WORK REQUIRED:
Your answer should hold only the lines from the one with "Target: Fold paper" through the end of the listing below, each retyped exactly.

=== Section Start ===

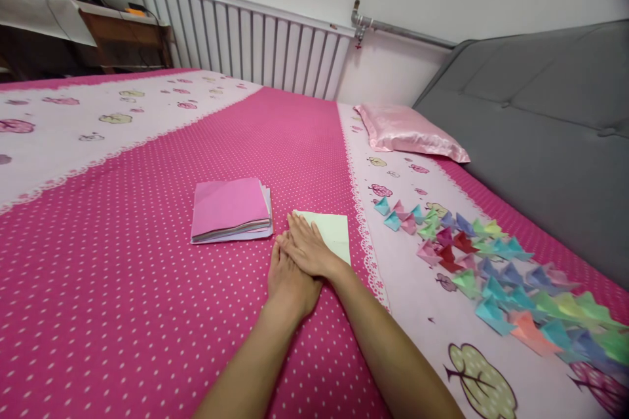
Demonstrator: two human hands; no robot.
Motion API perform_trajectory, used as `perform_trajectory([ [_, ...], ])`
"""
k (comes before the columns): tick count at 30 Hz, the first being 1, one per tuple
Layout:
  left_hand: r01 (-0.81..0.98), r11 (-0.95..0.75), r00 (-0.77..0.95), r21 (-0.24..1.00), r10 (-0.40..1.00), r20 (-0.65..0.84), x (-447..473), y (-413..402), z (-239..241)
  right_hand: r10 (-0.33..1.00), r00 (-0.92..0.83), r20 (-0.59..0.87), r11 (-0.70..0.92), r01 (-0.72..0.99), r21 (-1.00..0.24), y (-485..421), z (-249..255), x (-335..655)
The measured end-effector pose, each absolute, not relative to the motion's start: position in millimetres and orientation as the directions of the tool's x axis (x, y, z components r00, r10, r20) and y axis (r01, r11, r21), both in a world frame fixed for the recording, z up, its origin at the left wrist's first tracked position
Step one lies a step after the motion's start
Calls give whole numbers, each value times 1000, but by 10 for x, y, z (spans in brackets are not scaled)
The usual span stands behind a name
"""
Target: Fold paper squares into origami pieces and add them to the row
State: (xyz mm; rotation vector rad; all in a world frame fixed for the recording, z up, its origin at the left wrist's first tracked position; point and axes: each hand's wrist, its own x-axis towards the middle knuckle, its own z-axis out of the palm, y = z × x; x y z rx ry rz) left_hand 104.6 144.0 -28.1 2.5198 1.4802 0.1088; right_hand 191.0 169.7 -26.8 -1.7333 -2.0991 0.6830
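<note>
A pale green square sheet of paper lies on the pink dotted bedspread. My right hand rests flat with fingers stretched out, over the sheet's left part and across the back of my left hand. My left hand lies palm down beneath it; its fingers are partly hidden, and what shows of them looks flat. Neither hand grips anything. Just left of both hands sits a stack of square coloured paper, with a pink sheet on top.
Rows of small folded paper boats in many colours spread along the right side of the bed. Behind them are a pink satin pillow and a grey padded headboard. A white radiator lines the far wall.
</note>
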Motion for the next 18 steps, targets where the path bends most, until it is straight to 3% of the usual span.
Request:
perform_trajectory([
  [9,868,-464,477,175,878,-41,1054,1439,-331,977,-208,50,204,837,-509,1801,-377,2008],
  [18,893,-433,444,121,892,-84,1067,1427,-265,995,-71,67,91,917,-389,1841,-441,2152],
])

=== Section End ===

EXERCISE RESPONSE:
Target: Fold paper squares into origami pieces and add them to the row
State: (xyz mm; rotation vector rad; all in a world frame fixed for the recording, z up, its origin at the left wrist's first tracked position; point and axes: each hand's wrist, its own x-axis towards the middle knuckle, its own z-axis out of the palm, y = z × x; x y z rx ry rz) left_hand 104.6 144.0 -28.1 2.5198 1.4802 0.1088; right_hand 191.0 169.7 -26.8 -1.7333 -2.0991 0.6830
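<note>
A pale green square sheet of paper lies on the pink dotted bedspread. My right hand rests flat with fingers stretched out, over the sheet's left part and across the back of my left hand. My left hand lies palm down beneath it; its fingers are partly hidden, and what shows of them looks flat. Neither hand grips anything. Just left of both hands sits a stack of square coloured paper, with a pink sheet on top.
Rows of small folded paper boats in many colours spread along the right side of the bed. Behind them are a pink satin pillow and a grey padded headboard. A white radiator lines the far wall.
</note>
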Motion for the next 18 steps, targets where the path bends most, until it is straight to 3% of the usual span.
Request:
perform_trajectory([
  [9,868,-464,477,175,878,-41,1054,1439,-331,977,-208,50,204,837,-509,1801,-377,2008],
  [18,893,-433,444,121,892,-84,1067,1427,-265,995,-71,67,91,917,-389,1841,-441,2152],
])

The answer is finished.